# 80 Killed near Kandahar



## Dog Walker (17 Feb 2008)

Suicide bombing kills 80 outside Kandahar city
Updated Sun. Feb. 17 2008 8:07 AM ET
CTV.ca News Staff
Afghanistan has suffered what may be its deadliest terror attack since the fall of the Taliban in 2001.
A suicide bomber attacked an outdoor dogfighting competition on the outskirts of Kandahar on Sunday, leaving 80 people dead and another 90 wounded.
The main target is believed to have been Abdul Hakim Jan, a local militia leader.
Khalid Pashtun, a parliamentarian, said Jan had served as provincial police chief in Kandahar in the early 1990s and was the only commander in the province to oppose the Taliban during its rule.
"Hakim Jan is one of the important, prominent jihadi commanders in Kandahar," Pashtun said. "There were so many people gathered and of course the Taliban and al Qaeda usually target this kind of important people."
Kandahar resident Faizullah Qari Gar, who was at the dog fight, said Jan's bodyguards started shooting after the bombing.
"In my mind there were no Taliban to attack after the blast but the bodyguards were shooting anyway," he said.
Dog fights are popular in Afghanistan and routinely draw crowds in the hundreds, who circle around the animals.
While suicide attacks have been on the rise in Afghanistan, with more than 140 recorded in 2007, they usually aren't so deadly.
The previous worst bombing came in the northern city of Baghlan in November.
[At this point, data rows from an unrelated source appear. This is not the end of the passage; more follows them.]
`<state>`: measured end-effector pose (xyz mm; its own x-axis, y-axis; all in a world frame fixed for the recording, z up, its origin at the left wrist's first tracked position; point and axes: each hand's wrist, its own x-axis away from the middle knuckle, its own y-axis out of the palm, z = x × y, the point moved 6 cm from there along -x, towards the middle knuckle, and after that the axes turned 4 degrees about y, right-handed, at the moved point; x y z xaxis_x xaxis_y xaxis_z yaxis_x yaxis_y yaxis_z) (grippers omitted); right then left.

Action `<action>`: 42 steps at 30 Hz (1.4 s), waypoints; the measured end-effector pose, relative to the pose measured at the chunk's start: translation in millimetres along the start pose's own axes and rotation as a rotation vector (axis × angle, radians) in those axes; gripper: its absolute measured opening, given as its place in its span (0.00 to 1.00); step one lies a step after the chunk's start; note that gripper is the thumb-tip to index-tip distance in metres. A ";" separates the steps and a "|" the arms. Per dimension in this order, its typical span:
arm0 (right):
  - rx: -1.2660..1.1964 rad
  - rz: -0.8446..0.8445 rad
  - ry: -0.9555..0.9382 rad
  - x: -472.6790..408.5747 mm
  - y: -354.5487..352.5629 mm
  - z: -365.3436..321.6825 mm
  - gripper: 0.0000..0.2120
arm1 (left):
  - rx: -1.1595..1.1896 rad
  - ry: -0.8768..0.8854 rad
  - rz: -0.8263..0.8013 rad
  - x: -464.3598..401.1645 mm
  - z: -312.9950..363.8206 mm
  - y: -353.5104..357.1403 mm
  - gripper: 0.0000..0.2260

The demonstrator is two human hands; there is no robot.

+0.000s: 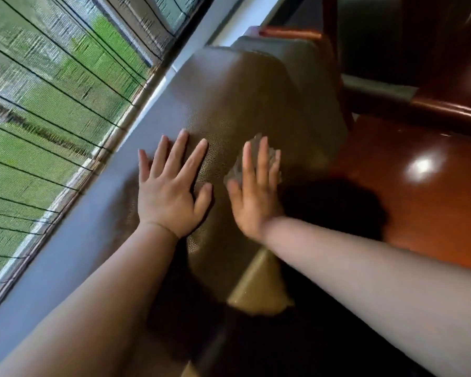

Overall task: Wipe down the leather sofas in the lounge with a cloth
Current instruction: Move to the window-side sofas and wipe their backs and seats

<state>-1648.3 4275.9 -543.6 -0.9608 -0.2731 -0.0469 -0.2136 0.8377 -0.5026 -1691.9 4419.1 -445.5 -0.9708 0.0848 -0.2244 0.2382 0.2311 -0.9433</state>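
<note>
The top of a brown, grained leather sofa back point(229, 104) runs up the middle of the head view. My left hand point(172, 191) lies flat on it with fingers spread and straight. Beside it, my right hand point(256, 189) presses flat on a small grey cloth point(233, 170) that shows at the fingertips and along the thumb side. The right hand is blurred. Most of the cloth is hidden under the palm.
A grey window ledge point(74, 240) runs along the left of the sofa, with a screened window point(46, 110) onto green grass beyond it. To the right lies a glossy reddish-brown wooden surface point(424, 191) and a wooden frame point(446, 110).
</note>
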 end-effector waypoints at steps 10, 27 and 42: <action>-0.112 -0.111 0.102 67.7 47.0 -7.6 0.37 | -0.068 0.006 0.024 1.1 -2.1 4.0 0.34; -0.182 0.035 0.370 51.0 69.0 42.5 0.40 | -0.098 0.027 0.053 1.3 -2.3 7.4 0.34; -0.128 0.247 0.269 50.9 82.6 96.4 0.37 | -0.145 0.237 0.175 7.5 10.7 11.8 0.29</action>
<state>-1697.9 4285.6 -670.6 -0.9944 0.0642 0.0837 0.0264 0.9198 -0.3916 -1696.7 4412.1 -460.9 -0.8854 0.3544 -0.3006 0.4187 0.3275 -0.8470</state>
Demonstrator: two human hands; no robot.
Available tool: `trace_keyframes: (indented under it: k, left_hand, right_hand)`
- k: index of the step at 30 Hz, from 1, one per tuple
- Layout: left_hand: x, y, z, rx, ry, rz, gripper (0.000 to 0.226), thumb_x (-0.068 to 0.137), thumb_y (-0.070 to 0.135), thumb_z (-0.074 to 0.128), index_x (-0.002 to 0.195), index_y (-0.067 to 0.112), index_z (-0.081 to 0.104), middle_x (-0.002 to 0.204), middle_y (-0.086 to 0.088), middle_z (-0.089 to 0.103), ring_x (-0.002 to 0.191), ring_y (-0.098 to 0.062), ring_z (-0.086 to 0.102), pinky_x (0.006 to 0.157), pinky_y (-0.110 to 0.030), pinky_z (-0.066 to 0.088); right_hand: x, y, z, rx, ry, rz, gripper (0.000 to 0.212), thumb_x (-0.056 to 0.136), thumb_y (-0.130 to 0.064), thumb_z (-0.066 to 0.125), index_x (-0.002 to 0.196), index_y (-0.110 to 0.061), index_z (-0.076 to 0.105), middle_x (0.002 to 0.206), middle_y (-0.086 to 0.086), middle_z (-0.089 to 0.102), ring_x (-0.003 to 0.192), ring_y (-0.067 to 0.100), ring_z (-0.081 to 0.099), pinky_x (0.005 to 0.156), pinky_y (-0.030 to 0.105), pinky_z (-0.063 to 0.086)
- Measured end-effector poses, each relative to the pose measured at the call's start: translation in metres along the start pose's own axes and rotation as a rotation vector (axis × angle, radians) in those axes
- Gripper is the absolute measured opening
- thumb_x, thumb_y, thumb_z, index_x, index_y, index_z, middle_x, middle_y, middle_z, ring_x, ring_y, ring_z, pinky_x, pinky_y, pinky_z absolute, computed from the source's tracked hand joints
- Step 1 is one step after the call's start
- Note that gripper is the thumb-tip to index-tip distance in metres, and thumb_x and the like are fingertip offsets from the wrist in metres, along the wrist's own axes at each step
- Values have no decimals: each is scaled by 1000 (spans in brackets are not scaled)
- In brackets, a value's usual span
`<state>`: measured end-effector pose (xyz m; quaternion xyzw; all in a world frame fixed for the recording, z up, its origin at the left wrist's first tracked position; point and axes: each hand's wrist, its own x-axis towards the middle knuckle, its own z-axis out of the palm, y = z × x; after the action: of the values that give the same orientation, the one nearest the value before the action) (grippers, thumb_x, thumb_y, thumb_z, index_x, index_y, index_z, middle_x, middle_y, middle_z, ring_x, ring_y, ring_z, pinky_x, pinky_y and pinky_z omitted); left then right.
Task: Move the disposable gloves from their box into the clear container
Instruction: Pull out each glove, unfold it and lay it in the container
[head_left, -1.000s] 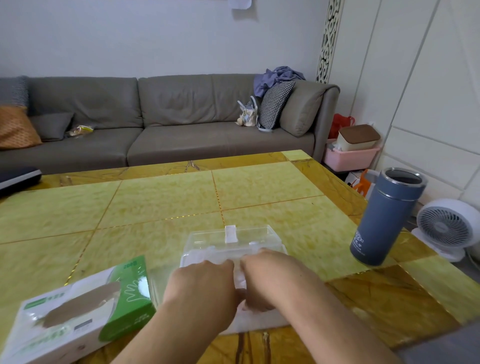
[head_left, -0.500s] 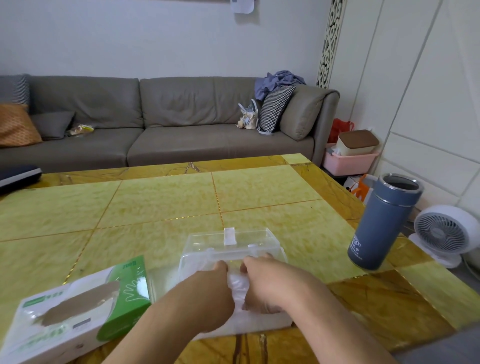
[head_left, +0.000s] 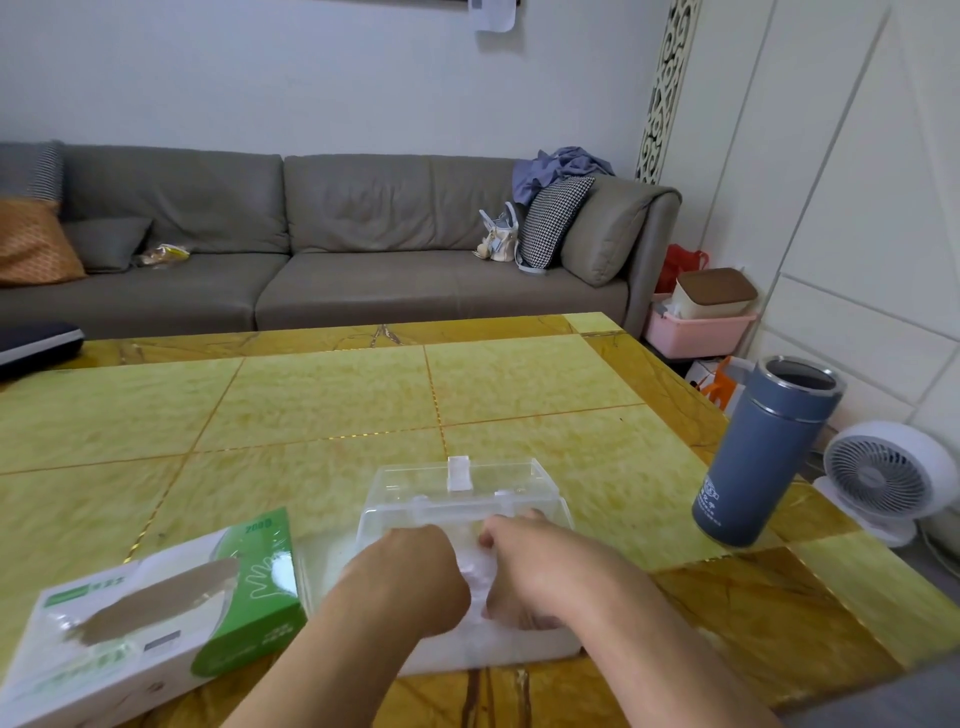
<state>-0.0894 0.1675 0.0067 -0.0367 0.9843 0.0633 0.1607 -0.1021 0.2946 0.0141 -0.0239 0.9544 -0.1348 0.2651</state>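
While both fists sat curled inside the clear container (head_left: 530, 488), the left hand (head_left: 410, 571) and right hand (head_left: 524, 564) pinched a crinkled, filmy wad of gloves (head_left: 474, 571) between them. Its hinged lid stood open. Beside it lay the green-and-white cardboard box (head_left: 156, 618) on the glossy yellow stone table (head_left: 322, 400); a matte blue flask (head_left: 763, 452) stood well apart.

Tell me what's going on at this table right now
A person is working with both hands inside the clear container near the front of the table. The left hand and right hand are curled around a wad of thin, translucent gloves and hold it down in the container, whose lid stands open behind. The green and white glove box lies beside it to the left, untouched. A grey tumbler stands off to the right.
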Motion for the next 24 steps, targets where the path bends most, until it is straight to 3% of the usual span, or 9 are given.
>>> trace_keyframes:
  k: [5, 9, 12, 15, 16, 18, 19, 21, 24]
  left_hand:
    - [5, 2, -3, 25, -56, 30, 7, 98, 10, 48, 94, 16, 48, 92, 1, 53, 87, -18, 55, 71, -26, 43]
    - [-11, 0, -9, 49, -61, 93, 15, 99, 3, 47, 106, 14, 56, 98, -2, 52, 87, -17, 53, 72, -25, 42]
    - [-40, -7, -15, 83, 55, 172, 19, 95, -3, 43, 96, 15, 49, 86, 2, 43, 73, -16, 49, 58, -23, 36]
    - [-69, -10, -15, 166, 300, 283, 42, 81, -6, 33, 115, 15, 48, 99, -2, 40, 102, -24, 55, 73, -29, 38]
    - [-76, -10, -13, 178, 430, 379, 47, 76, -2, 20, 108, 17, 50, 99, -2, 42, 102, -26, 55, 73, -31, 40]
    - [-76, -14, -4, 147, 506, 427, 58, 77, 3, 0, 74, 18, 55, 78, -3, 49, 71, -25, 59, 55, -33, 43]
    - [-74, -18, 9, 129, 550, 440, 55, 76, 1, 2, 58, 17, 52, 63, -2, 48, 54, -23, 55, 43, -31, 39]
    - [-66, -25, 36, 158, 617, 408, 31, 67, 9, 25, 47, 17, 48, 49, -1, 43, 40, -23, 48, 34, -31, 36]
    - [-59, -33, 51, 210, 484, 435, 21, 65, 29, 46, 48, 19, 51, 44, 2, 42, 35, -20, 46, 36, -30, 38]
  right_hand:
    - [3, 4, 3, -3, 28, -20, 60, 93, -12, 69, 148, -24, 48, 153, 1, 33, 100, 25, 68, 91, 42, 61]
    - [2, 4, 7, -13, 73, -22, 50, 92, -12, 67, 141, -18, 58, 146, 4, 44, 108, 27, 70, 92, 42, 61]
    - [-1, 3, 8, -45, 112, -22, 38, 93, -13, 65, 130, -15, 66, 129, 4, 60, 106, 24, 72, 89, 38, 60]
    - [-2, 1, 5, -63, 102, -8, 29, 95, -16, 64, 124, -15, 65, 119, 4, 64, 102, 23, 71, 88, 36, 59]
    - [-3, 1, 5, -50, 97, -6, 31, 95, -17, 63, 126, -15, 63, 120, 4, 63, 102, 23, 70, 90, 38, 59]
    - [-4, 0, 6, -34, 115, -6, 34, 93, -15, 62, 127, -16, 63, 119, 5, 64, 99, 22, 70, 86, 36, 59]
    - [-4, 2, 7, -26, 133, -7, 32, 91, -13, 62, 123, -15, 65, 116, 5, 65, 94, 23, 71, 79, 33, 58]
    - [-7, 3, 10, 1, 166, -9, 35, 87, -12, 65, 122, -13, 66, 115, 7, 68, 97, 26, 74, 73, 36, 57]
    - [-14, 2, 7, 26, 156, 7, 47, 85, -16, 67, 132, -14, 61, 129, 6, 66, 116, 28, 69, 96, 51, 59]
There, a combination of suicide bombing and gunfire from bodyguards left about 70 people dead, including six parliamentarians and 58 students and teachers there to greet them.
With files from The Associated Press
http://www.ctv.ca/servlet/ArticleNews/story/CTVNews/20080217/afghan_blast_080217/20080217?hub=TopStories


----------



## ModlrMike (17 Feb 2008)

These are the people the Liberals and NDP would have us negotiate with.


----------



## TCBF (17 Feb 2008)

georgeharper said:
			
		

> Actually the American yes-man President  Hamid Karzai said he wants to negotiate with them.
> Ands whats with this dog fighting?Are Canadian soldiers watching  this barbaric sport?
> If we are going to force our way of living on these people than lets start with outlawing dog fights



- Pearson was a yes-man:  "Sure, we will take the nukes."

- Force are way of living on THEM?  More like the other way around.  See current threads on the Human Rights Commissions, and on Denmark.


----------



## georgeharper (17 Feb 2008)

So, someone is allowed to say..

"These are the people the Liberals and NDP would have us negotiate with."

But in reality, Hamid Karzai, who is the American appointee in Afghanistan  REALLY did say he feels negotiations with the Taliban should take place

But to post a factual comment is not allowed and it is removed.
Why?

Nothing inflamatory about it.
He really did say that.
Honest



> Force are way of living on THEM?



Thats right.Seems democracy is only a good thing if those countries are American friendly.
If not, democracy means nothing and the Americans step in to have that country's government overthrown only to be replaced with a dictator


----------



## TangoTwoBravo (17 Feb 2008)

georgeharper said:
			
		

> Thats right.Seems democracy is only a good thing if those countries are American friendly.
> If not, democracy means nothing and the Americans step in to have that country's government overthrown only to be replaced with a dictator



The West did not go to Afghanistan because of it style of government.  We went to Afghanistan because they were an open base for the terrorists who perpetrated 9/11.  Afghanistan could have had a democracy with full franchise and an American-style constitution, but the point was that the Taliban government had become intertwined with Al-Queda.  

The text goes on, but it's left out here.